Bottom line is, all the benchmarks and KPIs in the world won’t tell you what the oil price in going to be tomorrow. Investors understand that a share in an oil (or service company) is essentially a bet on the future oil price. Cost cutting, whether it is in R&D or in IT, is a bet on a low oil price and vice versa. The trouble is that companies have been slavishly following the cost cutting approach for so long that they are continuing with it even during the current boom. There is a lot of inertia in management fads unfortunately.

But there is light at the end of the tunnel, thanks to the destructive and creative forces of capitalism. As big oils have shed their staff many have gone on to work with or create independents. According to a PFC Energy study quoted in the Financial Times this month, recent exploration successes have been ‘mostly limited to small E&P specialists and national oil companies, which now control three-quarters of worldwide reserves.’ Ironically, the startups are ‘aggravating the talent shortage faced by large oil companies’ as experienced executives jump ship and form their own start-ups.
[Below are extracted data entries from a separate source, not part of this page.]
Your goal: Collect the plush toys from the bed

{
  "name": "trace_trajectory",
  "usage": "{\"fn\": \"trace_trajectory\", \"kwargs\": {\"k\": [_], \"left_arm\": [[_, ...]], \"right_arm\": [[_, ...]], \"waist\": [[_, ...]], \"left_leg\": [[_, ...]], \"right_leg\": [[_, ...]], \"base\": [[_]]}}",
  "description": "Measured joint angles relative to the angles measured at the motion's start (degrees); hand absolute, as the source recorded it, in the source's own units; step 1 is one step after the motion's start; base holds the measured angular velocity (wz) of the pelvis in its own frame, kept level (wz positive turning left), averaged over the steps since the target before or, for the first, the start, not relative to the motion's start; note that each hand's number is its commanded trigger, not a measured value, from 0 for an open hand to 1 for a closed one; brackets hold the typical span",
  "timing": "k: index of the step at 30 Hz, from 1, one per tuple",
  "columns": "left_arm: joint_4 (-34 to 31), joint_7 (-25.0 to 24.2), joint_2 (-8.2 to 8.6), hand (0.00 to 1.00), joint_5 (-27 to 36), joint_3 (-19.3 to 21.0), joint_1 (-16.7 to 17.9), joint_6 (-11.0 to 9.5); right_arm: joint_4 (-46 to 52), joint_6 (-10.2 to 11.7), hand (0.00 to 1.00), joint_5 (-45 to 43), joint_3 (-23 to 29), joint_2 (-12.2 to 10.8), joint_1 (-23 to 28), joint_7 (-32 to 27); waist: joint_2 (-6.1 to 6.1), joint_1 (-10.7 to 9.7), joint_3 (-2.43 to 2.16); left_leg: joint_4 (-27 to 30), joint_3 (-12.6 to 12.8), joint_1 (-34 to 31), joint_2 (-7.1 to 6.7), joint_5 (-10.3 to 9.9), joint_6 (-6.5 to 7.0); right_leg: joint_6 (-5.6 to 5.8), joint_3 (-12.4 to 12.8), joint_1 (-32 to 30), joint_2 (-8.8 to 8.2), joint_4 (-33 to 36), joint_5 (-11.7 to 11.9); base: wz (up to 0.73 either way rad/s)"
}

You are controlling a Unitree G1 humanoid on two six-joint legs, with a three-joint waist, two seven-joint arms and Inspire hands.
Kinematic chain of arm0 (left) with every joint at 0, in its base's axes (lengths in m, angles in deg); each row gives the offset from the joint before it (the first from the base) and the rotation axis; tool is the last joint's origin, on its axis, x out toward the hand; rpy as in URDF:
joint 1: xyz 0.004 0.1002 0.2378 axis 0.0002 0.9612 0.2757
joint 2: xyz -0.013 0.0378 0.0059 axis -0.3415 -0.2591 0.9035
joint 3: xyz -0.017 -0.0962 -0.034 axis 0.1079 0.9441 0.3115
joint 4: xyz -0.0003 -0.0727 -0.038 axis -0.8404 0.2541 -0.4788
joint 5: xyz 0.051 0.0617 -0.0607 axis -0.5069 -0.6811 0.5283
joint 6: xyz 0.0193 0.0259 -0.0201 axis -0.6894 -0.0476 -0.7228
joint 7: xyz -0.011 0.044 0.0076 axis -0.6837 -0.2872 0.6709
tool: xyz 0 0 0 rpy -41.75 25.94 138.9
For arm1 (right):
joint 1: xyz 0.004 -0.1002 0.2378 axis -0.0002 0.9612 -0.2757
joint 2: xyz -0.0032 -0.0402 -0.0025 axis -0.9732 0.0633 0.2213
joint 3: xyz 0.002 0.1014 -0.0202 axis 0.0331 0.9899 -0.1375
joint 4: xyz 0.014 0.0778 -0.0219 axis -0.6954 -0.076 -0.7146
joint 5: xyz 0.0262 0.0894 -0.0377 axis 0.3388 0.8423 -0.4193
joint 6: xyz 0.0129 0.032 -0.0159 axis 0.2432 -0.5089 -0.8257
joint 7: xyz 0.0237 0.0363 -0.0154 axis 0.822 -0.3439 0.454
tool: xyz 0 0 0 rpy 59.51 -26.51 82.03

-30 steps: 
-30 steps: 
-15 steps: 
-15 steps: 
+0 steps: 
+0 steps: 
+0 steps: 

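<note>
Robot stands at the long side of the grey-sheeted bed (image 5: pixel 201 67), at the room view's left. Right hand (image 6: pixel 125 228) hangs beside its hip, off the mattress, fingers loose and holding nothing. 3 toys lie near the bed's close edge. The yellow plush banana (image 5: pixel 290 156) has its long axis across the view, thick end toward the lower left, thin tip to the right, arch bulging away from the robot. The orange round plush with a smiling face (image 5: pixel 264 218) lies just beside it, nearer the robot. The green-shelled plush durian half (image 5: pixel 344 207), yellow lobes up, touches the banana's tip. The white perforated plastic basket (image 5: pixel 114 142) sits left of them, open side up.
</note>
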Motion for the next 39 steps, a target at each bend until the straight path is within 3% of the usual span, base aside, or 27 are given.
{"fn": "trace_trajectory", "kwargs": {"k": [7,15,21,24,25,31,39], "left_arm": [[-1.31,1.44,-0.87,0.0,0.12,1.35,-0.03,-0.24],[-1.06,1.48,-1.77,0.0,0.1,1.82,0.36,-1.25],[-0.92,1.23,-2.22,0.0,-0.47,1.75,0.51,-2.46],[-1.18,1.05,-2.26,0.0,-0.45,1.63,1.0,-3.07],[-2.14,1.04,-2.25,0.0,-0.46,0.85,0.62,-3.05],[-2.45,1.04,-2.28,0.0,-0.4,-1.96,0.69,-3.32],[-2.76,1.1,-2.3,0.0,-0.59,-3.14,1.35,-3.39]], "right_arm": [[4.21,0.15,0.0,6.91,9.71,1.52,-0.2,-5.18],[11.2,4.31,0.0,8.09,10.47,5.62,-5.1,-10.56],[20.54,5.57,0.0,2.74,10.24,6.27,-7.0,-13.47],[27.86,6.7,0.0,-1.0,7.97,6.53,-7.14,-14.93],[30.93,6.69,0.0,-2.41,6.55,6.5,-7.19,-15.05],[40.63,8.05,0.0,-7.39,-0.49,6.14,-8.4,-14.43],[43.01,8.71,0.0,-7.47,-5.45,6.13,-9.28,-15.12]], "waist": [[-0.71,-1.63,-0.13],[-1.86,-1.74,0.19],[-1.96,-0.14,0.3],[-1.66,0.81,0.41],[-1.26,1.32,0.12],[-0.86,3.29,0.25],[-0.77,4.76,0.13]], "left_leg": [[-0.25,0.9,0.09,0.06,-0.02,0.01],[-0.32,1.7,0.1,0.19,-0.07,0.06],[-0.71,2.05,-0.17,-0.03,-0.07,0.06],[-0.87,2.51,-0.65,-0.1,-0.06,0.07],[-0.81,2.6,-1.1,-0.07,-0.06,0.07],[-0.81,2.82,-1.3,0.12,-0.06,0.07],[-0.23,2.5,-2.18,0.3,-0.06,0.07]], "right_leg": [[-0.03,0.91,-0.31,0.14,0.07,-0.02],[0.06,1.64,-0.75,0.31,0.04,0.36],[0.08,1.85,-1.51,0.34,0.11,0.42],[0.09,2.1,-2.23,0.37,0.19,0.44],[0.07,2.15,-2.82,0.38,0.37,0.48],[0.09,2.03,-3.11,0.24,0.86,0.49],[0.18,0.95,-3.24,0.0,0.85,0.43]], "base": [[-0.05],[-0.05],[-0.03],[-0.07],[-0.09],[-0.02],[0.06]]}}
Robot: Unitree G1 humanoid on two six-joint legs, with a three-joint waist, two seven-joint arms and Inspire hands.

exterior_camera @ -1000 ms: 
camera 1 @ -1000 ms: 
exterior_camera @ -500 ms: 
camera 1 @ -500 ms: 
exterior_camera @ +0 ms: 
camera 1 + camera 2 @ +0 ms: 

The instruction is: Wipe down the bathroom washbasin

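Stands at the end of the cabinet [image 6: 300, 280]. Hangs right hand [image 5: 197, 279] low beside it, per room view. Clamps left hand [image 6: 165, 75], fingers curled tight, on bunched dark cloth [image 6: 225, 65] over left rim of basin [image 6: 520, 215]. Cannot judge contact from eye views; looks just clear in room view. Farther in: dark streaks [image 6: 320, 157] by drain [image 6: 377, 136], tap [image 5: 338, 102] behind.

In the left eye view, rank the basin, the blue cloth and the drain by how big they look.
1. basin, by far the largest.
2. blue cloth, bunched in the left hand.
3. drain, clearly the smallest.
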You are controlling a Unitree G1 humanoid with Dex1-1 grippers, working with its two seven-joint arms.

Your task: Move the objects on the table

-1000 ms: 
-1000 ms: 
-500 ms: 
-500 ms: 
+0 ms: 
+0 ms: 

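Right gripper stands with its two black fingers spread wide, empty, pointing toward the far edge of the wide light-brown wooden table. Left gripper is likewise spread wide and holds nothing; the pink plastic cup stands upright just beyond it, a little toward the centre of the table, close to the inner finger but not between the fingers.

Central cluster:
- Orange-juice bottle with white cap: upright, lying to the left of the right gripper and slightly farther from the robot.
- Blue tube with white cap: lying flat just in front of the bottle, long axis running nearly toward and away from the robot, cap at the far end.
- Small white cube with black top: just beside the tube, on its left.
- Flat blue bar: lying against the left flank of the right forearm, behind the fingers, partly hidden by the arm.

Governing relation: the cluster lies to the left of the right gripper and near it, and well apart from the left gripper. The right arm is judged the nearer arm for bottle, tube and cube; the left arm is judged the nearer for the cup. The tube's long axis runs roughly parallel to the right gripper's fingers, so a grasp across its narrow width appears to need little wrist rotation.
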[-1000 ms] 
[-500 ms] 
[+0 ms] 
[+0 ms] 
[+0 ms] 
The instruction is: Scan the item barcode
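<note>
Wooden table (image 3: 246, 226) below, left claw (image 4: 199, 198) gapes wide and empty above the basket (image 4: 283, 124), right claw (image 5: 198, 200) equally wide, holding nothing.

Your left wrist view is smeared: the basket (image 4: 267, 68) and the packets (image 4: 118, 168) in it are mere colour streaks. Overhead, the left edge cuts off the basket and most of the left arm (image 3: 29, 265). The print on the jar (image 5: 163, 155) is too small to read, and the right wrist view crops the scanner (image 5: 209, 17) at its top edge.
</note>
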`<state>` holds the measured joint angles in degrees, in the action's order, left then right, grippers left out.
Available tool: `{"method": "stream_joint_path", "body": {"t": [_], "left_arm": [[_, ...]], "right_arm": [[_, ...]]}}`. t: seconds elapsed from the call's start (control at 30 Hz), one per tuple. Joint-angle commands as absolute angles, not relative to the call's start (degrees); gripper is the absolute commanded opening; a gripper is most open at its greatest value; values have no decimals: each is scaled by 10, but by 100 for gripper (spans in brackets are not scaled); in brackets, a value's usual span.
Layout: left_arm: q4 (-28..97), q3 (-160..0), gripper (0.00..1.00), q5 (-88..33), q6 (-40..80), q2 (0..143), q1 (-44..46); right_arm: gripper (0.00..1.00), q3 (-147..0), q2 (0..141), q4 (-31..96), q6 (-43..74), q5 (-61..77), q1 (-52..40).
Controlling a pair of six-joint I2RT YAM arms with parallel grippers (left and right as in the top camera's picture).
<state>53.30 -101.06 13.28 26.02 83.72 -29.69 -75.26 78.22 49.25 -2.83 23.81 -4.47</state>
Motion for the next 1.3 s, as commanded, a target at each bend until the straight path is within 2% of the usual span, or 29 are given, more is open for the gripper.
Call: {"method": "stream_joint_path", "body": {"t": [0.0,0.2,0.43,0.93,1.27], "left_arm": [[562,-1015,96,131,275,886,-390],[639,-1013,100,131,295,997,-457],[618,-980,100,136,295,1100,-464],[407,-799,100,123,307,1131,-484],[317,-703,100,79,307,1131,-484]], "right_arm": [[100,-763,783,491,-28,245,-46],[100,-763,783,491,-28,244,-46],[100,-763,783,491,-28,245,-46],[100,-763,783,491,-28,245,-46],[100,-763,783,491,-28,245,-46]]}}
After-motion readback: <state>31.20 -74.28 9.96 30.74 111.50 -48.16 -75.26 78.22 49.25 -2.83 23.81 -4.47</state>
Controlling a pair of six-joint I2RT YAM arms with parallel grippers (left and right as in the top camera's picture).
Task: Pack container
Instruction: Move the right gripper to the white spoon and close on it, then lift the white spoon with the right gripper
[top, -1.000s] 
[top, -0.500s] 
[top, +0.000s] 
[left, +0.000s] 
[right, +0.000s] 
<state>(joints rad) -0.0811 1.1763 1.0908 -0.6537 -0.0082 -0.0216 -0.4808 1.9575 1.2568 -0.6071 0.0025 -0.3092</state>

Are they financing R&D? Probably not to the same extent as the majors used to. But some independents are pretty active in the application of cutting edge technology. It makes for a great differentiator and is a great tale to tell the investors too!

R&D can be viewed as a bell weather of oil and gas activity at large. During the last downturn most majors were wrong footed. BP’s stance on R&D has gone through a complete cycle since the 1980s when its world class R&D center was closed and the job was largely left to contractors. As Michelle Judson explained, BP now has returned to a more hands-on approach with ‘flagship areas’ selected for in-house technology investment preceding outsourced ‘at scale’ implementation.

In the end it’s probably impossible for majors to go counter cyclical in a any significant way, although their current failure to replace reserves should be a warning against the cost cutting across the board mentality. It’s not just that NOCs have the oil, it’s also that they have a more recession proof game plan than the western majors. For governments the picture is different. Governments have shorted oil in the past as they closed geology and PE departments. Geoscience funding is now targeting global warming and it’s easier to get funding for research on pre Cambrian weather systems than on maximizing oil recovery!